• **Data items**
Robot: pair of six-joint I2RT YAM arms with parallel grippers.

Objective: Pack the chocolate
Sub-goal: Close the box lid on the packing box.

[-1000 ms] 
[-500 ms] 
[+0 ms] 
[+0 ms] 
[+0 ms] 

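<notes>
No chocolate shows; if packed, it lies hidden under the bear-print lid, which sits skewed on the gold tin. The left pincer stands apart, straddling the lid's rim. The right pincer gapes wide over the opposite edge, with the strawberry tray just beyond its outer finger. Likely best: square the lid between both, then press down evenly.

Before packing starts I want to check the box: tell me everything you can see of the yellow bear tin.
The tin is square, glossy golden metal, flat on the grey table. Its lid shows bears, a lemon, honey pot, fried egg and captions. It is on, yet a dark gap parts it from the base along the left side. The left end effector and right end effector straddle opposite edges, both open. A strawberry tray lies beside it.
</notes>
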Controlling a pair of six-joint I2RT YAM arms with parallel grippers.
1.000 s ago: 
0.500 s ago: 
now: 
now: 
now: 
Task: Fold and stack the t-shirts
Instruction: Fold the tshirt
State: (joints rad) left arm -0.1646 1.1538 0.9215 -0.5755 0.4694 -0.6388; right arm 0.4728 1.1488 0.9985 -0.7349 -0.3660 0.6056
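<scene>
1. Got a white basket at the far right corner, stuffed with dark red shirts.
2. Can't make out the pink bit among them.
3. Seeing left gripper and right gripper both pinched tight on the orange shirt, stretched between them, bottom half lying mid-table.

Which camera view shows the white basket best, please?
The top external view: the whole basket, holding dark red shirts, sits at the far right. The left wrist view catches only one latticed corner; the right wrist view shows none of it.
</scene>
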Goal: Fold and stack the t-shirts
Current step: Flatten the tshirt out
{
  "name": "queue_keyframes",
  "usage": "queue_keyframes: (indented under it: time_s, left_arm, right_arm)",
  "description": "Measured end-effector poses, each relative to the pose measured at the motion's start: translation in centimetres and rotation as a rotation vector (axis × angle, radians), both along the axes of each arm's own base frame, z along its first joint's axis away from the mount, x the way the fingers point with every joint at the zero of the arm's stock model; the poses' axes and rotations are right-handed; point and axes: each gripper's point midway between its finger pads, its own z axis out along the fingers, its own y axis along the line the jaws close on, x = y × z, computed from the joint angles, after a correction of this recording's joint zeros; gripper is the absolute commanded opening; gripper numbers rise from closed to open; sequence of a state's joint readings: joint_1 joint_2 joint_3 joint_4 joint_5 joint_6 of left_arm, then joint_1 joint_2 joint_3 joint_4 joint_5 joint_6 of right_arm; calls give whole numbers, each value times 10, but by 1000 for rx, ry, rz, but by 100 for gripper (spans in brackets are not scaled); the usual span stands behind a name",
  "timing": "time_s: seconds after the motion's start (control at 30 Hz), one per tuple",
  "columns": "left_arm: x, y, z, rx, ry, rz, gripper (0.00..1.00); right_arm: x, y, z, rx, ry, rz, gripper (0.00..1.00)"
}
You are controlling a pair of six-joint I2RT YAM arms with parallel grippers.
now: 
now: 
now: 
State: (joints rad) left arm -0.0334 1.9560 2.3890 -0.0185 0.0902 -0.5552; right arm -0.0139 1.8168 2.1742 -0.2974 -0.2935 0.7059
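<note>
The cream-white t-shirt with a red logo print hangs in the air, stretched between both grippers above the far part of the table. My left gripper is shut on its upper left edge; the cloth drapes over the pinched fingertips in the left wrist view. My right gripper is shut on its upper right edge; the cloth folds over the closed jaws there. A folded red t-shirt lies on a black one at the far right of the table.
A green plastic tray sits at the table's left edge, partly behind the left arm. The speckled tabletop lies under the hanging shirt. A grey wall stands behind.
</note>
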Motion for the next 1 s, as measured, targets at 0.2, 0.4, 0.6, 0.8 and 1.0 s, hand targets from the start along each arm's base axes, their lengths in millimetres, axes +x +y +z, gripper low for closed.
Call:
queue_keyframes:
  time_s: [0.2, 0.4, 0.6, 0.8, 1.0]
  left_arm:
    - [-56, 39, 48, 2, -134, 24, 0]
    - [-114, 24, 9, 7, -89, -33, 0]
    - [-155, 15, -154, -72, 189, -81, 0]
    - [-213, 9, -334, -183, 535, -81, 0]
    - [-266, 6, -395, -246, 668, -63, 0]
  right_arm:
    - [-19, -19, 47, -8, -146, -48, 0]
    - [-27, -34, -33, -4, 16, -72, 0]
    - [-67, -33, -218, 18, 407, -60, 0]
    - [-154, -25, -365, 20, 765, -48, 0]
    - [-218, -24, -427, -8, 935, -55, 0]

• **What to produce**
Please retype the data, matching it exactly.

• **Expected output**
Robot: pair of six-joint I2RT YAM arms with parallel grippers.

Objective: Pack the chocolate
Sub-goal: Close the box lid on the packing box.

[-1000 ms] 
[-500 ms] 
[+0 ms] 
[+0 ms] 
[+0 ms] 

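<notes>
No chocolate shows; if packed, it lies hidden under the bear-print lid, which sits skewed on the gold tin. The left pincer stands apart, straddling the lid's rim. The right pincer gapes wide over the opposite edge, with the strawberry tray just beyond its outer finger. Likely best: square the lid between both, then press down evenly.

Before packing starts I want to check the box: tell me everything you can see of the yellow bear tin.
The tin is square, glossy golden metal, flat on the grey table. Its lid shows bears, a lemon, honey pot, fried egg and captions. It is on, yet a dark gap parts it from the base along the left side. The left end effector and right end effector straddle opposite edges, both open. A strawberry tray lies beside it.
</notes>
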Controlling a pair of six-joint I2RT YAM arms with parallel grippers.
1.000 s ago: 
0.500 s ago: 
now: 
now: 
now: 
Task: Fold and stack the t-shirts
Instruction: Fold the tshirt
State: (joints rad) left arm -0.1646 1.1538 0.9215 -0.5755 0.4694 -0.6388; right arm 0.4728 1.1488 0.9985 -0.7349 -0.3660 0.6056
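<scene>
1. Got a white basket at the far right corner, stuffed with dark red shirts.
2. Can't make out the pink bit among them.
3. Seeing left gripper and right gripper both pinched tight on the orange shirt, stretched between them, bottom half lying mid-table.

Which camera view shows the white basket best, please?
The top external view: the whole basket, holding dark red shirts, sits at the far right. The left wrist view catches only one latticed corner; the right wrist view shows none of it.
</scene>
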Goal: Fold and stack the t-shirts
Current step: Flatten the tshirt out
{
  "name": "queue_keyframes",
  "usage": "queue_keyframes: (indented under it: time_s, left_arm, right_arm)",
  "description": "Measured end-effector poses, each relative to the pose measured at the motion's start: translation in centimetres and rotation as a rotation vector (axis × angle, radians), both along the axes of each arm's own base frame, z along its first joint's axis away from the mount, x the way the fingers point with every joint at the zero of the arm's stock model; the poses' axes and rotations are right-handed; point and axes: each gripper's point midway between its finger pads, its own z axis out along the fingers, its own y axis along the line the jaws close on, x = y × z, computed from the joint angles, after a correction of this recording's joint zeros; gripper is the absolute commanded opening; gripper numbers rise from closed to open; sequence of a state's joint readings: joint_1 joint_2 joint_3 joint_4 joint_5 joint_6 of left_arm, then joint_1 joint_2 joint_3 joint_4 joint_5 joint_6 of right_arm; calls give whole numbers, each value times 10, but by 1000 for rx, ry, rz, but by 100 for gripper (spans in brackets are not scaled); the usual span stands behind a name",
  "timing": "time_s: seconds after the motion's start (control at 30 Hz), one per tuple",
  "columns": "left_arm: x, y, z, rx, ry, rz, gripper (0.00..1.00); right_arm: x, y, z, rx, ry, rz, gripper (0.00..1.00)"
}
You are controlling a pair of six-joint I2RT YAM arms with parallel grippers.
now: 
now: 
now: 
State: (joints rad) left arm -0.0334 1.9560 2.3890 -0.0185 0.0902 -0.5552; right arm -0.0139 1.8168 2.1742 -0.2974 -0.2935 0.7059
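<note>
The cream-white t-shirt with a red logo print hangs in the air, stretched between both grippers above the far part of the table. My left gripper is shut on its upper left edge; the cloth drapes over the pinched fingertips in the left wrist view. My right gripper is shut on its upper right edge; the cloth folds over the closed jaws there. A folded red t-shirt lies on a black one at the far right of the table.
A green plastic tray sits at the table's left edge, partly behind the left arm. The speckled tabletop lies under the hanging shirt. A grey wall stands behind.
</note>
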Motion for the next 1 s, as measured, targets at 0.2, 0.4, 0.6, 0.8 and 1.0 s, hand targets from the start along each arm's base axes, their lengths in millimetres, axes +x +y +z, gripper low for closed.
Call:
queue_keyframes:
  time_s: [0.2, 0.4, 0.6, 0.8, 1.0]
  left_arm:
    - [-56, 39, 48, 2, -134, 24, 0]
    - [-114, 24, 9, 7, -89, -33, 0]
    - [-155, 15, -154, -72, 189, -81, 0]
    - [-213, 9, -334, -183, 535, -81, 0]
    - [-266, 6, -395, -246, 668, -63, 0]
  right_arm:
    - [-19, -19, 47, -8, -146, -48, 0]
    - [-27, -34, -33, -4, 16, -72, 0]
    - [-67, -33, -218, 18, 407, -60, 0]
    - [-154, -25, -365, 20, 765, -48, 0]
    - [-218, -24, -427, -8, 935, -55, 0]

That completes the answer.